As the world looks set to continue with the crazy (America really doing its bit on that front tonight) I'm mostly focused on eating more vegetables and using some of the short dated stuff in my cupboards. It might sound like setting the bar low, but I'll take whatever wins I can at the moment - and what else can you do in a lockdown in January?
There has been a red cabbage kicking around since Christmas. I quite like it, my mother and sister don't. It got left in the garage and mum insisted I bring it home with me yesterday. A whole red cabbage is a daunting prospect for a single person, and whilst I found a few attractive looking salad options in various books it's not salad weather - and I'd have had to buy to many other bits. For times like this though there is always Jane Grigson.
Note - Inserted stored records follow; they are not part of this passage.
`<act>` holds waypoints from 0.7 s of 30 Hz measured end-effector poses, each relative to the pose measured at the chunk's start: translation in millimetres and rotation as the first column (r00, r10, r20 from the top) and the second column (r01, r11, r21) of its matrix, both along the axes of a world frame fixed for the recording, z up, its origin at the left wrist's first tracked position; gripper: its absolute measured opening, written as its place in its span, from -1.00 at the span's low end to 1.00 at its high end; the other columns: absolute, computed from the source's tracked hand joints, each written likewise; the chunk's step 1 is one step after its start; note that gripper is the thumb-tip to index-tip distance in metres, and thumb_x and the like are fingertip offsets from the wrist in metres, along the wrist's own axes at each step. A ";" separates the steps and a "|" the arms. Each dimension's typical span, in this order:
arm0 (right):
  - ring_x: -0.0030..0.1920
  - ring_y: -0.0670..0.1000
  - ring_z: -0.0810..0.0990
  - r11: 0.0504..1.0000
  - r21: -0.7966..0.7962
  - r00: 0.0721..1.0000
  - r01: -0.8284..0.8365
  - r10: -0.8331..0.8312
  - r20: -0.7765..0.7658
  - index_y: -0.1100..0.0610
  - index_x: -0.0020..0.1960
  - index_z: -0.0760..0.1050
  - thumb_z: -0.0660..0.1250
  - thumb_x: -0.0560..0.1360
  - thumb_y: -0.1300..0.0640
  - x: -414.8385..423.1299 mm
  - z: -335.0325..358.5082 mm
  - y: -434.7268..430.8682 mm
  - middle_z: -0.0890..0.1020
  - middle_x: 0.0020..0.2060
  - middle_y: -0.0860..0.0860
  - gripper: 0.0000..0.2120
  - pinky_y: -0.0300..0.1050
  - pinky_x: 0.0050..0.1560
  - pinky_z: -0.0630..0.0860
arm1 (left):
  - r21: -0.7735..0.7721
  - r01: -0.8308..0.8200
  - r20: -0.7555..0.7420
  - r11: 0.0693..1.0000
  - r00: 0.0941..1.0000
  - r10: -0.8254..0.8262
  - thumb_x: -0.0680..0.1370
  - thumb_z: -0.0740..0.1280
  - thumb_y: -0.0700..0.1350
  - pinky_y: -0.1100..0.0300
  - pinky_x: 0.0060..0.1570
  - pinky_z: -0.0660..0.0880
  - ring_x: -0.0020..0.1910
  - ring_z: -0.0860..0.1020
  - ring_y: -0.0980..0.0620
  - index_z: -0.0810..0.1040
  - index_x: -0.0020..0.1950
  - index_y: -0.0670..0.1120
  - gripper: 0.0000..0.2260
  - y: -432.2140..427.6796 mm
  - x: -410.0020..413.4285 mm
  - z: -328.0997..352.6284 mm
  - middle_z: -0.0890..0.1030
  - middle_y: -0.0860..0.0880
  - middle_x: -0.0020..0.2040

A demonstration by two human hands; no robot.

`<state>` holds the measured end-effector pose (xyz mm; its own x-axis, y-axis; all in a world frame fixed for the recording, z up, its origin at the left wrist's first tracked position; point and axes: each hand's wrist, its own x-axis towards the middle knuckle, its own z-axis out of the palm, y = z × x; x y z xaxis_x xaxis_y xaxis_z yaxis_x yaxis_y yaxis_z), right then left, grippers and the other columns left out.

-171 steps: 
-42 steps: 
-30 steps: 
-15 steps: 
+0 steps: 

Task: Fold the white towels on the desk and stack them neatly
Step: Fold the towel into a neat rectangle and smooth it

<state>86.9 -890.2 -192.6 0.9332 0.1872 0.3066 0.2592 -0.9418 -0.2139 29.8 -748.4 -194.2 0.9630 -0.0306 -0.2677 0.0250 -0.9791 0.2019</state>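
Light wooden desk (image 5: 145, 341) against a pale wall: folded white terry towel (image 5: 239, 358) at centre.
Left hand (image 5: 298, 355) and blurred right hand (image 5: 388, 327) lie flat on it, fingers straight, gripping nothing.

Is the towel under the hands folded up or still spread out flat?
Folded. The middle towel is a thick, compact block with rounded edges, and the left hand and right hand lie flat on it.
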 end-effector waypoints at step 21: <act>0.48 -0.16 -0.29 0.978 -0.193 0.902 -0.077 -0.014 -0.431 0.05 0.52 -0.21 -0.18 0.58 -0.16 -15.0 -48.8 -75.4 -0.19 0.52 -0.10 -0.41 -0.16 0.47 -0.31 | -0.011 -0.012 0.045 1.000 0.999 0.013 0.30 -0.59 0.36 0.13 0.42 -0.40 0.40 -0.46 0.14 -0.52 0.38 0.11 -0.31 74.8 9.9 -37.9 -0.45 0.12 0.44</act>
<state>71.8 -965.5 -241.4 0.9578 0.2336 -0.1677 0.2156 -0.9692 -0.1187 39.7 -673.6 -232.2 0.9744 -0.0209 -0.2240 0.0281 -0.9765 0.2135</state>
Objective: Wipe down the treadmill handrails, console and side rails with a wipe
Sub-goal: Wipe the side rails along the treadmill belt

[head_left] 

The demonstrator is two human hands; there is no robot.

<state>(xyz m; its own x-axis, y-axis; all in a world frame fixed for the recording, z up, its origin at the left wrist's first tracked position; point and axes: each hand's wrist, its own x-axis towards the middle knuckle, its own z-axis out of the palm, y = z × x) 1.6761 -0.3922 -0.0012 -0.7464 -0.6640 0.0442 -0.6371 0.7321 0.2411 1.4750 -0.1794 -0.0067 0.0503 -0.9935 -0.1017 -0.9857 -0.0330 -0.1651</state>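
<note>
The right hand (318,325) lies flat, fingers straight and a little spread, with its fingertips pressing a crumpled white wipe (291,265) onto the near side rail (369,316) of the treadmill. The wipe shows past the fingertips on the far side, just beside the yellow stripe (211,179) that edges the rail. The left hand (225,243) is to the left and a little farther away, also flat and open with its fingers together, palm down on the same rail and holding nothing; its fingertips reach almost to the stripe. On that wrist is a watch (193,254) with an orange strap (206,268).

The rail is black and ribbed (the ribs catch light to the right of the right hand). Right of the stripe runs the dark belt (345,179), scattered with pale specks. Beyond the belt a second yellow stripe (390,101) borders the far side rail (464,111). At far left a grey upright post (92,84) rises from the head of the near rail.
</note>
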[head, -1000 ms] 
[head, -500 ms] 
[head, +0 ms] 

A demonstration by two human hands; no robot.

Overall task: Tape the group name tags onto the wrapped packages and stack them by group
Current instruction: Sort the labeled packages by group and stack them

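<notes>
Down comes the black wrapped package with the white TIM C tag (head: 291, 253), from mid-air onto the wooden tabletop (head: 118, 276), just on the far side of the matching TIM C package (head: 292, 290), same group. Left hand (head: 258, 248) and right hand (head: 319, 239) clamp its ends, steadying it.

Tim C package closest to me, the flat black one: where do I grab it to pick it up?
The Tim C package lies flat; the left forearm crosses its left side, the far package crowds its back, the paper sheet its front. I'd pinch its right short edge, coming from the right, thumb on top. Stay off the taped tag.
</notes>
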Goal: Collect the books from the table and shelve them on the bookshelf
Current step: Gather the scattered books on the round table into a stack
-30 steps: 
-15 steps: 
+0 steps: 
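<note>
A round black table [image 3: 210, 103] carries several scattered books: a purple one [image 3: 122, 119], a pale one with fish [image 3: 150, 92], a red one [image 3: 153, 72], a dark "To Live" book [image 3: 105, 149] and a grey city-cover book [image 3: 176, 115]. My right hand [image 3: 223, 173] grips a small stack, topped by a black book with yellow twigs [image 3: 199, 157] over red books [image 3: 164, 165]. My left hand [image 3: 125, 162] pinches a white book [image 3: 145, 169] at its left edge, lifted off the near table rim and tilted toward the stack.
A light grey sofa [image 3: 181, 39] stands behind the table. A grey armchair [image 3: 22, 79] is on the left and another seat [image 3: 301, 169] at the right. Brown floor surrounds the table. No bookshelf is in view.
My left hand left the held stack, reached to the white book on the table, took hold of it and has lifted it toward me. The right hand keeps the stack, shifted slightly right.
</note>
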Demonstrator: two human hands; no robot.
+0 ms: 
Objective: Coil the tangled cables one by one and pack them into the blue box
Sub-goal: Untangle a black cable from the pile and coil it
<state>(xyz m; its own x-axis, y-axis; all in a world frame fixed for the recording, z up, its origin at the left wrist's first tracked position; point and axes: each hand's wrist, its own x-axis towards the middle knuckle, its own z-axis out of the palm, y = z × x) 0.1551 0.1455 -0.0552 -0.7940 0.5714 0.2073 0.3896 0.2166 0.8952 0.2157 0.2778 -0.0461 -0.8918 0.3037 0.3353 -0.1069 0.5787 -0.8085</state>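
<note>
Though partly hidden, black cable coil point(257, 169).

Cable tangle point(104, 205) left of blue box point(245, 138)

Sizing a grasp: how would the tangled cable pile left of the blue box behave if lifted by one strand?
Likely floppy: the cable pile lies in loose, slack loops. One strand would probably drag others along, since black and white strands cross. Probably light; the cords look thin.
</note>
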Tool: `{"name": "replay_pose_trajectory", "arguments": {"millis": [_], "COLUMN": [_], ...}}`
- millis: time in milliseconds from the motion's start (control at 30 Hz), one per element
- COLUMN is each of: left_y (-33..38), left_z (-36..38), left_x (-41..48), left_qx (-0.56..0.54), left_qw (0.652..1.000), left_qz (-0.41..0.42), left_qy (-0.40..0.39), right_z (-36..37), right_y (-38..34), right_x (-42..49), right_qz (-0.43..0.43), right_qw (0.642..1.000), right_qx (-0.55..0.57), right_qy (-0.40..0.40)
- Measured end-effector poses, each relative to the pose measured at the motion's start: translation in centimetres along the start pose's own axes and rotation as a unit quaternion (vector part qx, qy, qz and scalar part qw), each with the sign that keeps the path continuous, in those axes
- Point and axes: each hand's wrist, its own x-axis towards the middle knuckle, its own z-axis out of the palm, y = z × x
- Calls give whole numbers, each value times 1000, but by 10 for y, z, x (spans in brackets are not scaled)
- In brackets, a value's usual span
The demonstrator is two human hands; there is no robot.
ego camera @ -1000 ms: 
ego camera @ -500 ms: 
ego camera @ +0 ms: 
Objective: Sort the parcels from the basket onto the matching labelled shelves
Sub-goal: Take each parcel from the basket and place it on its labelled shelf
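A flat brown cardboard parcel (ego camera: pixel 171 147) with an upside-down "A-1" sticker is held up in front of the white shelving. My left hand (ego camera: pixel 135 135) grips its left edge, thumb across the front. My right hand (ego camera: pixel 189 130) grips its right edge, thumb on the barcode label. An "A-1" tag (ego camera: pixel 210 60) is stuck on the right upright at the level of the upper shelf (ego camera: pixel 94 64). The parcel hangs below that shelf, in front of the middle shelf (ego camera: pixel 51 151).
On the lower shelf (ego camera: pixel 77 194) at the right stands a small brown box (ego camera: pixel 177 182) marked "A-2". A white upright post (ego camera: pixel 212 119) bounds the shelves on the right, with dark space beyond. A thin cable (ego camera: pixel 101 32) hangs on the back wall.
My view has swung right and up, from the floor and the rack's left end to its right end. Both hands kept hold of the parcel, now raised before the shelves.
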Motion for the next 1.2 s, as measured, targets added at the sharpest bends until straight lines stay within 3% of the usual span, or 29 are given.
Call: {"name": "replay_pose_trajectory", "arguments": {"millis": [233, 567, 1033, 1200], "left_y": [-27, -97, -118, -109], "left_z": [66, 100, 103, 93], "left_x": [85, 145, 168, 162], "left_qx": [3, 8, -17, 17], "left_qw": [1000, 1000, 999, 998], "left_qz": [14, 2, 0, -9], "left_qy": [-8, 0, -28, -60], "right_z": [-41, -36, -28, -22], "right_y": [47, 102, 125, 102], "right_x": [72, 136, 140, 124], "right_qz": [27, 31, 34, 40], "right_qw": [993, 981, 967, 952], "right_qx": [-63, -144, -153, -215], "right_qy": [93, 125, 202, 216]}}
It's easy to forget how downright brilliant her Fruit and Vegetable books are - I mean, all her books are excellent, but these two are something more. I have talked about this before - I still remember buying them some time in 1999 and reading them like novels on the bus to and from work. They were the perfect thing for exploring Leicester Market with, and for years were the most used cookbooks on my shelf.
Time passes, a book buying habit spirals out of control, there's always some new volume to consult, and then a day like today comes around when I realise anew why a classic is a classic. What to do with a red cabbage apart from my normal fall back of braising it, which would mean eating it until February?
The answer turned out to be a combination of 3 of the recipes in Grigson, who gives Victorian British, French, and German possibilities amongst others. My red cabbage ended up being simmered with a clove studded onion, smoked bacon, chestnuts, apple, cinnamon, and some blackberry vodka (no suitable red wine) and eaten like a stew with some Cumberland sausages sliced into it.
I've been wondering what to do with the packet chestnuts at the back of the cupboard for a while - a little chestnut goes a long way for me - but had not considered them with red cabbage like this. The combination is excellent, the slow cooked cabbage has a nutty flavour to it anyway, the chestnuts keep their texture which is a nice counterpoint to the cabbage, and the smoked bacon pulls it's weight too. The sausages were very much an optional extra, and the left over cabbage is going to work perfectly either as a side dish with most of the rest of the weeks planned cooking, or just on it's own - maybe some crusty bread on the side.
The long slow simmer also gave me plenty of time to read through Grigson and be reminded of what a treat she is to read. From early and unpleasant memories of pickled red cabbage in the lake district there is a world of information in this book, a surprisingly big world for a book first published in 1978 - or at least it seems so for somebody with childhood memories of an era when avocado's seemed exotic and okra was far beyond my knowledge - as where any squashes beyond a pumpkin.
This book also has one of my all time favourite desserts - Angels Hair Charlotte - which honestly does transform carrots into something sublime. There could not have been a better time to remember Jane Grigson and her books, she is the best possible lock down companion.
This seems a slightly different red cabbage recipe to one I usually prepare, so will give it a try when my copy of Jane Grigson's book arrives. It will add to my collection of most of her other books. I try to buy the smaller red cabbages, as there are only two of us and they do seem to go a bit, although keep well in the bottom of the fridge.
ReplyDeleteIt's a brilliant book. I borrowed bits from several recipes for this cabbage, and loved the combination of smoked bacon, chestnuts and cabbage. A substantial meal on it's own. It did go a long way though.